TO DO | Beginning with the line that holds "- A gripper" in the data below, give again every line through the one that holds "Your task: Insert", exactly as written.

(Records excerpted from a collection)
▬▬▬▬▬▬▬▬▬▬
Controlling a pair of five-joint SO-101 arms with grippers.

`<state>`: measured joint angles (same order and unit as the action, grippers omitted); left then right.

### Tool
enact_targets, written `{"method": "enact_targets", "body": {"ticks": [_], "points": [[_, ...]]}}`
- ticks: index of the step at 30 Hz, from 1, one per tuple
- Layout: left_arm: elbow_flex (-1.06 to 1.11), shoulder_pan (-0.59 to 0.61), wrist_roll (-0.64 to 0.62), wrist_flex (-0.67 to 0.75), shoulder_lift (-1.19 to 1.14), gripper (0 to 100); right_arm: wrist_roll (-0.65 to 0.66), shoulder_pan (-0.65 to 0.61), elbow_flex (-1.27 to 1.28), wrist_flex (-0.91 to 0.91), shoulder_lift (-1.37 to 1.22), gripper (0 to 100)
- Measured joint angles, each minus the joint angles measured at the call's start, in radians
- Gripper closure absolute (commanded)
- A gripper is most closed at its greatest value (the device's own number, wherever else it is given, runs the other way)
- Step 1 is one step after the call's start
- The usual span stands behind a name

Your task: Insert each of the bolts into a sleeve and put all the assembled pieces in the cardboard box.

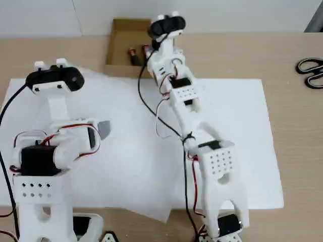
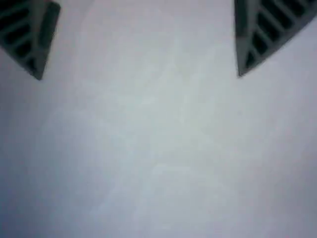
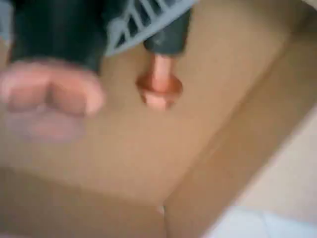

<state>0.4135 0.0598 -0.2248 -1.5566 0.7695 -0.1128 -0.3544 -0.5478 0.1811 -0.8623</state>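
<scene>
The cardboard box stands at the table's far edge. One black sleeve with a copper bolt in it lies on the box floor; in the right wrist view this assembled piece lies farther off. My right gripper hangs inside the box, and a second assembled piece sits blurred and very near the camera, apparently held beside a grey finger. My left gripper is open with nothing between its fingers, low over the white sheet, at the left of the table.
A white sheet covers the middle of the table. Black scissors lie on the bare wood at the far right. The right arm's cables trail across the sheet.
</scene>
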Motion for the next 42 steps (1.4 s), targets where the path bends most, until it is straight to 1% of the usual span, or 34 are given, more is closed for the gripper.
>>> {"method": "enact_targets", "body": {"ticks": [2, 5, 7, 11, 13, 18, 20, 24, 29, 32, 36, 39, 42], "points": [[0.0, 0.0, 0.0, 0.0, 0.0, 76, 0.0, 0.0, -0.011, 0.0, -0.025, 95.4], [0.0, 0.0, 0.0, 0.0, 0.0, 76, 0.0, 0.0, -0.015, 0.0, -0.049, 82.6], [0.0, 0.0, 0.0, 0.0, 0.0, 76, 0.014, 0.0, -0.017, 0.0, -0.064, 77.2], [0.0, 0.0, 0.0, 0.0, 0.0, 76, 0.084, -0.002, -0.037, -0.009, -0.066, 78.4], [0.0, 0.0, 0.008, 0.0, 0.0, 76, 0.098, 0.0, -0.046, -0.014, -0.066, 79.0], [-0.003, 0.0, 0.103, 0.008, 0.002, 76, 0.106, 0.0, -0.052, -0.009, -0.052, 79.0], [-0.005, 0.0, 0.141, 0.023, 0.017, 76, 0.106, 0.0, -0.052, 0.034, -0.008, 78.8], [-0.005, 0.0, 0.178, 0.081, 0.117, 76, 0.106, -0.002, -0.052, 0.199, 0.17, 78.8], [-0.006, 0.0, 0.181, 0.18, 0.336, 76, 0.106, -0.002, -0.052, 0.434, 0.459, 78.8], [-0.006, 0.0, 0.181, 0.207, 0.468, 76, 0.106, -0.002, -0.055, 0.606, 0.649, 78.7], [0.002, 0.0, 0.181, 0.216, 0.6, 76, 0.106, -0.002, -0.057, 0.893, 0.891, 78.7], [0.084, 0.0, 0.181, 0.258, 0.683, 76, 0.106, -0.002, -0.057, 1.117, 1.082, 78.7], [0.232, 0.0, 0.181, 0.331, 0.763, 76, 0.106, -0.002, -0.068, 1.327, 1.28, 78.7]]}}
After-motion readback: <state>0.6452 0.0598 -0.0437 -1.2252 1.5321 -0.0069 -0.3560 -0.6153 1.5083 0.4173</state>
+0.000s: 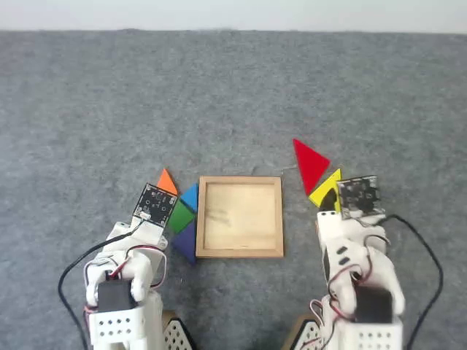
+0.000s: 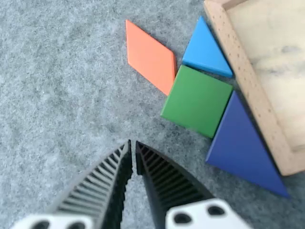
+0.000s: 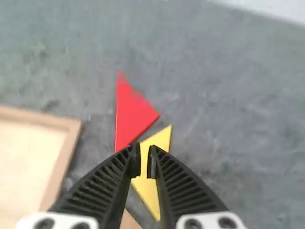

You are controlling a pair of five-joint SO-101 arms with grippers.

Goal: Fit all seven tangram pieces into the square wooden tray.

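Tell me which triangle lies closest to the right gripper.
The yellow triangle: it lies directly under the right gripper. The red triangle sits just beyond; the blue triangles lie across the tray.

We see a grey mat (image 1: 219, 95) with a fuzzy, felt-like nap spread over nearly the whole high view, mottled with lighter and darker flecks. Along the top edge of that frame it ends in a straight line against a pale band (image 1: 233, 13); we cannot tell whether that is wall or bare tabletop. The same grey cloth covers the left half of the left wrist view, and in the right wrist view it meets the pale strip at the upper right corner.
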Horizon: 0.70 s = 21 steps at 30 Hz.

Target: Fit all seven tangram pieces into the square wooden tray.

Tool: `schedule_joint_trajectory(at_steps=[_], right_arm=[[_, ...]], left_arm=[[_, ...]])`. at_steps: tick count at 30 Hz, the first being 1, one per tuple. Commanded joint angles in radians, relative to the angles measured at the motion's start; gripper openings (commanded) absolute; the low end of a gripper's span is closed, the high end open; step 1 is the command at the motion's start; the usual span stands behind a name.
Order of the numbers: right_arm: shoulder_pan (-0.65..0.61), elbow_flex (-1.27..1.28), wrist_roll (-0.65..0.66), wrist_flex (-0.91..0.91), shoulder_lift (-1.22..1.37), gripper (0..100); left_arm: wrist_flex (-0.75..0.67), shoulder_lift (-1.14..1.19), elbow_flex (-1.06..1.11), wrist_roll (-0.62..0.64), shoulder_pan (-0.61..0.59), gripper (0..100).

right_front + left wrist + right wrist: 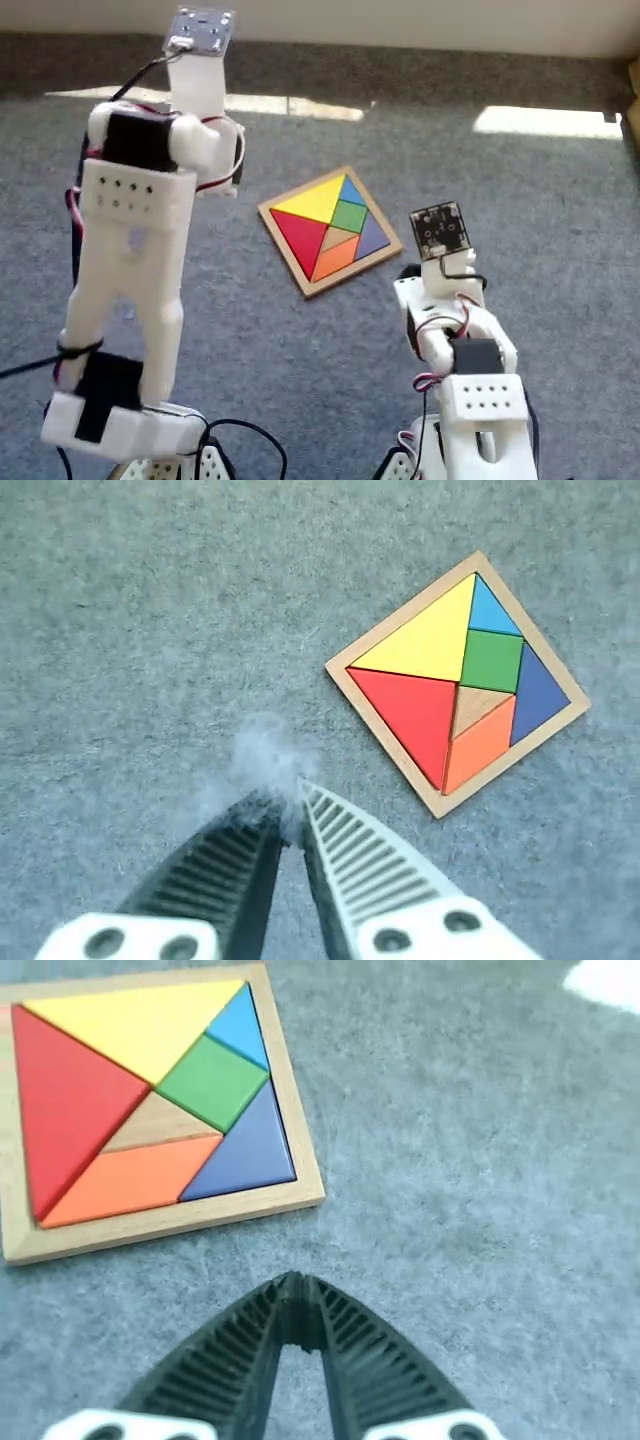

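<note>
Middle of the high view, on grey carpet (520, 200): square wooden tray (309, 290), turned corner-on. Inside it, lying flat and filling the frame with no gap visible: yellow triangle (312, 200), red triangle (300, 240), green square (348, 215), light blue triangle (350, 190), dark blue triangle (372, 235), tan triangle (340, 240), orange piece (335, 260). Seven counted inside, so task judged complete, nothing further to place. Left gripper (290, 815) closed on nothing, bottom centre of its wrist view, well apart from the tray. Right gripper (296, 1295) likewise closed and empty, bottom centre of its view, near the tray's edge.
</note>
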Motion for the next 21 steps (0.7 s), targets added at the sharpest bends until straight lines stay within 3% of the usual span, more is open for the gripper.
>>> schedule_joint_trajectory(at_steps=[1,9,12,17,21], right_arm=[[-0.008,0.002,-0.011,0.062,-0.24,0.6],[-0.004,0.271,-0.011,0.213,-0.711,0.6],[-0.002,0.328,-0.028,0.239,-0.694,0.6],[0.005,0.343,-0.218,0.245,-0.667,0.6],[0.045,0.366,-0.282,0.242,-0.667,0.7]], left_arm=[[-0.071,-0.297,0.232,0.0,-0.051,0],[-0.354,-0.734,0.786,-0.064,-0.099,0],[-0.428,-0.852,0.961,-0.066,-0.102,0],[-0.54,-1.026,1.221,-0.068,-0.102,0],[-0.643,-1.191,1.443,-0.068,-0.102,0]])
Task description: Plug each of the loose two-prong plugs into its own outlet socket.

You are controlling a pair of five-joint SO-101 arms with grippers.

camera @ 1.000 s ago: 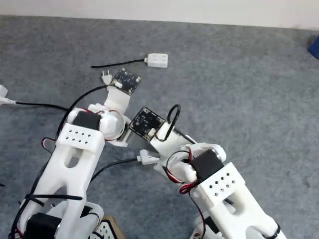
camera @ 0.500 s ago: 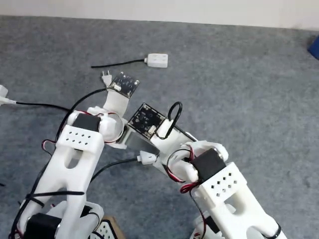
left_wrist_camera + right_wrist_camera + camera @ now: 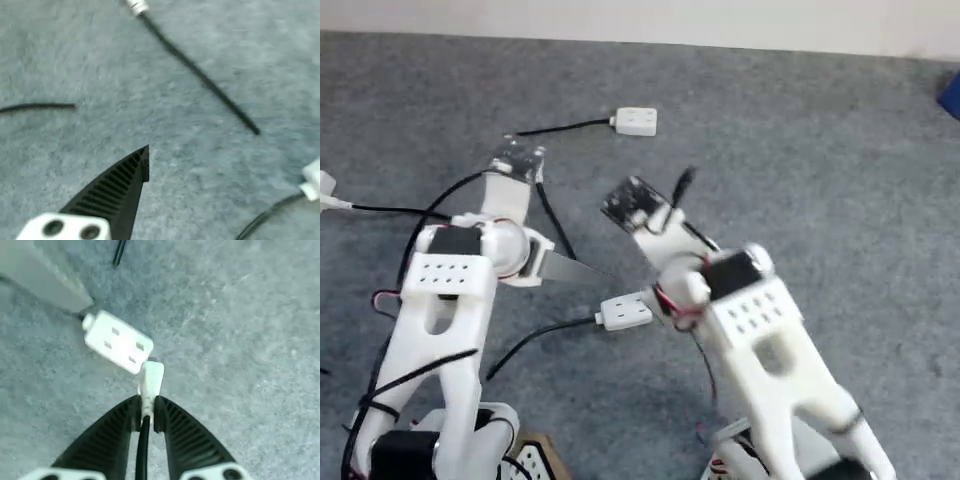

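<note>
The right hand (image 3: 147, 402) grips the small white two-prong plug (image 3: 151, 376) by its cord end. The white rectangular outlet block (image 3: 117, 341) lies straight ahead, plug tip at its edge, seemingly beside the slots (image 3: 140, 346).

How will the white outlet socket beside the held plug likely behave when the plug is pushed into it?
The outlet socket lies loose on carpet, small and likely light, so it may slide or twist. Its thin cord probably won't hold it.

Two arms working: left arm (image 3: 445, 290), right arm (image 3: 760, 330). Two outlet sockets: far socket (image 3: 638, 121), near socket (image 3: 625, 312). Two plugs: first plug (image 3: 136, 6), second plug (image 3: 150, 380).
</note>
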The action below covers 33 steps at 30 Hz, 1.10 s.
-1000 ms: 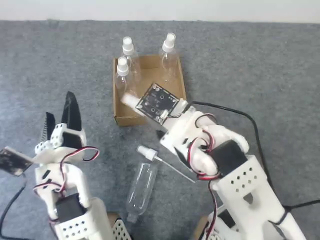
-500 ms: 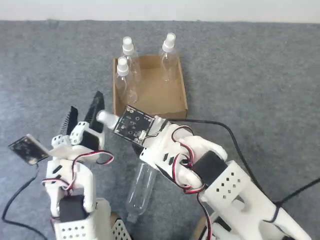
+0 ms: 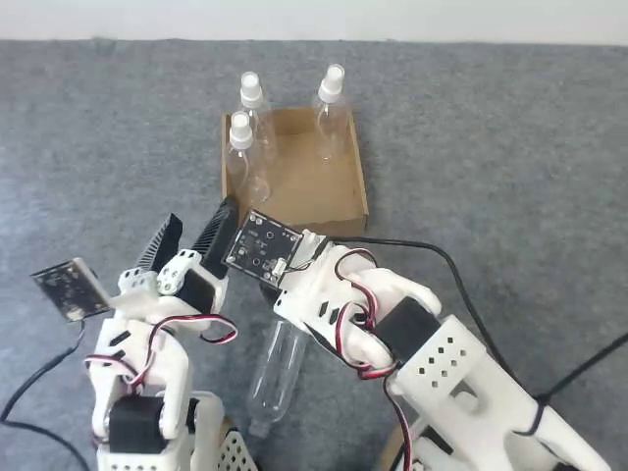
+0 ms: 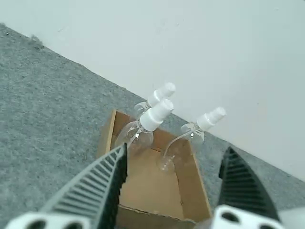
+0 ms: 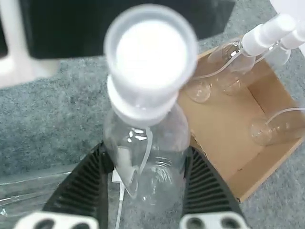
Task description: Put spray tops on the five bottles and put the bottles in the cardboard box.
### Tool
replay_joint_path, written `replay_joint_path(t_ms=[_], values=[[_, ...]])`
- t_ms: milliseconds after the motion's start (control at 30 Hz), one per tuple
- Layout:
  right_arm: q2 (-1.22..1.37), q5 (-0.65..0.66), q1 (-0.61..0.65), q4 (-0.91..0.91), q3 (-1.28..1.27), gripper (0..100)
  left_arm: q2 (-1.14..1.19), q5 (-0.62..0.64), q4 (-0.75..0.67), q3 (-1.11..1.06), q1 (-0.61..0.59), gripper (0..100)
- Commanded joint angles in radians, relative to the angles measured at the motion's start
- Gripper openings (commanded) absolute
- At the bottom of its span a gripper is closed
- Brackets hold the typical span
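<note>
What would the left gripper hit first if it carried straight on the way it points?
The left gripper would likely meet the near wall of the cardboard box, framed between its open fingers. If it clears that wall, the capped bottles standing inside come next; its height is unclear.

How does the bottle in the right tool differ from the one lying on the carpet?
The held bottle wears a white spray top; the lying bottle has a bare neck. The held bottle is clamped in the right tool, whereas the lying bottle rests on its side on the carpet, ungripped. Both are clear.
</note>
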State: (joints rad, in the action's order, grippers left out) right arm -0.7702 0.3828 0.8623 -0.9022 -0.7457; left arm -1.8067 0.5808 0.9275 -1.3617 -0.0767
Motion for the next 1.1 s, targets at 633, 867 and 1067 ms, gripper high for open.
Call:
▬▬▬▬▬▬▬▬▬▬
OUTPUT OF THE EXERCISE |
- A gripper is most closed at its greatest value (the device's own number, wherever else it is given, runs the other way)
- Step 1 is one step after the call's start
- The usual span stands behind a name

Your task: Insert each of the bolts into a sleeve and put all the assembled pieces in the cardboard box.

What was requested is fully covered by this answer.